The strength of meta-analysis is that, by pooling many studies, the effective sample size is greatly increased, and consequently more variables and outcomes can be examined. For example, analysis in subsets of patients and regression analyses9 that could not be done in individual trials can be performed in a meta-analysis.

A word of caution should be given with respect to larger samples and the possibility of multiple analyses of the data in meta-analysis. Much care must be exercised when examining the significance of effects that are not considered prior to the meta-analysis. The testing of effects suggested by the data and not planned a priori (sometimes called “data-mining”) increases considerably the risk of false-positive results. One common problem with large samples is the temptation to perform many so-called “subgroup analyses” in which subgroups of patients formed according to multiple baseline characteristics are compared.27 The best way to minimize the possibility of false-positive results is to determine the effects to be tested before the data are collected and analyzed. Another method is to adjust the P value according to the number of analyses performed. In general, post hoc analyses should be deemed exploratory, and the reader should be made aware of this fact in order to judge the validity of the conclusion.

META-ANALYSIS OF RARE EVENTS

Lately, meta-analysis has been used to analyze outcomes that are rare and that individual studies were not designed to test. In general, the sample size of individual studies provides inadequate power to test rare outcomes. Adverse events are prime examples of important rare outcomes that are not always formally analyzed statistically. The problem in the analysis of adverse events is their low incidence. Paucity of events causes serious problems in any statistical analysis (see Shuster et al28). The reason is that, with rare events, small changes in the data can cause dramatic changes in the results. This problem can persist even after pooling data from many studies.
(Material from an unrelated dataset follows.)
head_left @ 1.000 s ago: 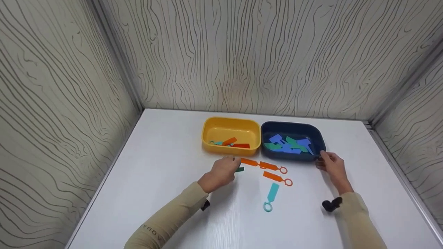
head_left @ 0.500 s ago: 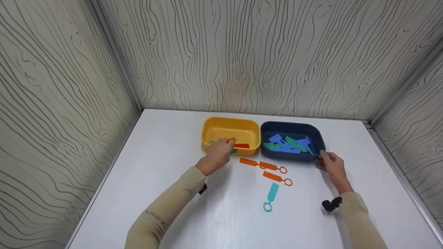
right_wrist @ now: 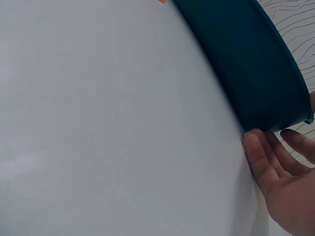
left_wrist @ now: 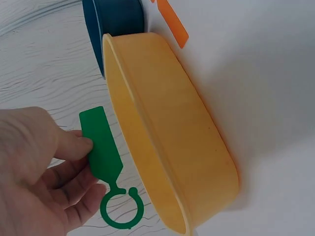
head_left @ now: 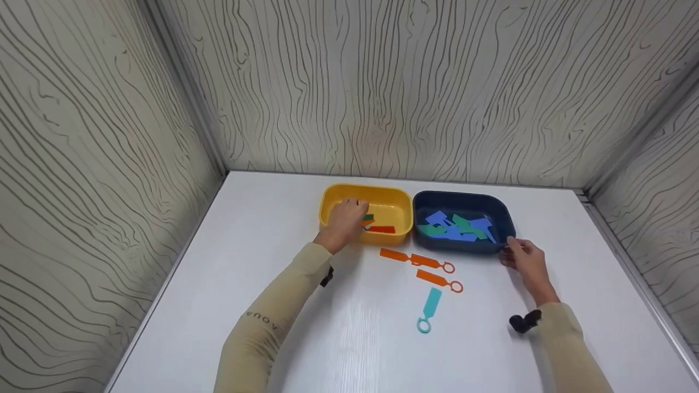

Instability of results is also exacerbated by the use of relative measures (eg, relative risk and odds ratio) instead of absolute measures of risk (eg, risk difference).

In a controversial meta-analysis, Nissen and Wolski4 combined 42 studies to examine the effect of rosiglitazone (Avandia) on the risk of myocardial infarction and death from cardiovascular causes. The overall estimated incidence of myocardial infarction in the treatment groups was 0.006 (86/14,376), or 6 in 1,000. Furthermore, 4 studies did not have any occurrences in either group, and 2 of the 42 studies accounted for 28.4% of the patients in the study.

Using a fixed-effect model, the odds ratio was 1.42, ie, the odds of myocardial infarction was 42% higher in patients using rosiglitazone, and the difference was statistically significant (95% confidence interval 1.03–1.98). Given the low frequency of myocardial infarction, this translates into an increase of only 1.78 myocardial infarctions per 1,000 patients (from 4.22 to 6 per 1,000). Furthermore, when the data were analyzed using other methods or if the two large studies were removed, the effect became nonsignificant.29 Nissen and Wolski’s study4 is valuable and raises an important issue. However, the medical community would have been better served if a sensitivity analysis had been presented to highlight the fragility of the conclusions.